Vermin Correspondence
Iain Sinclair
- Frank Zappa: The Negative Dialectics of Poodle Play by Ben Watson
Quartet, 597 pp, £25.00, May 1994, ISBN 0 7043 7066 2 - Her Weasels Wild Returning by J.H. Prynne
Equipage, 12 pp, £2.00, May 1994, ISBN 0 00 000097 3
It’s quite a popular secret, the Cambridge Poetry Festival; a roomful of freelance delegates, all capable of keeping their eyes to the front, on the platform – no droolers, no crisp packets. By Saturday afternoon, a certain mid-term weariness is evident (so many readings survived, so many still to come); the post-traumatic shock of being allowed into the showpiece.
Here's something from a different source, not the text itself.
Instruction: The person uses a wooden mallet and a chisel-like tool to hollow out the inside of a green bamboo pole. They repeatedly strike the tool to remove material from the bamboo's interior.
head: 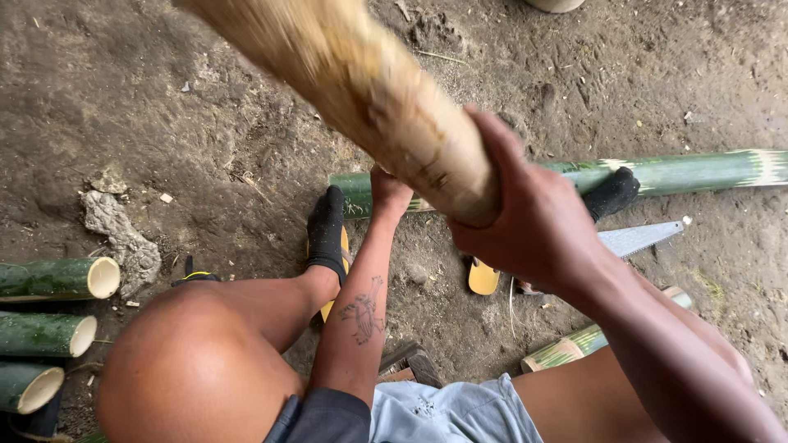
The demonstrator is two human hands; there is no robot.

King’s College, the part the grockles are never allowed to photograph (too squalid, these ranks of distressed vinyl chairs). It’s unreal: all these floaters drifting in from the street, straight past the uniforms, unmolested; an atmosphere of subdued revivalism, inauthentic elation (like getting high on a dope dealer’s promissory note). There is even a cadet Boulting, floppy-haired, who has volunteered to keep the video record. Otherwise the civilians, the print-grazers, wouldn’t believe it: poetry, the hard stuff, back on the agenda. Not the New Generation faces with the interesting jobs, the mugshots from Waterstone’s window, nor the ethically-challenged technicians who provide the polyfilla strips to fill a hole in the broadsheets with a slender genuflection aimed at the Balkans. The commodity these Cambridge jokers trade in is much more volatile. It congratulates itself on an audience-defying perversity. Read the list of ingredients: argument, intelligence, spiteful syntax, information overload. A negative dialectic that can live uxoriously with itself, assertive in its modesty. Poetry. An embarrassing word. The project is anachronistic. Well-meaning (but seriously pared-down) publishing conglomerates have had to let it go. The Oxford University Press feel no obligation to keep David Gascoyne’s Collected Poems in print. Faber and Faber get along very nicely on Tom Eliot’s singing and dancing pussy-cats. The Cambridge Festival (don’t tell them) is nowhere, it isn’t happening. What’s the story? Even the participants don’t know. Irony is currently unfashionable. An outsider couldn’t begin to grasp the laid-back intensity with which the poets (because they are all, it is understood, card-carrying practitioners) test the rhetoric for unsound doctrine. Anathemas are pronounced with quarrelsome tenderness. Rogue cadres peel away to check out the alternative festival, the real action, the underground’s underground.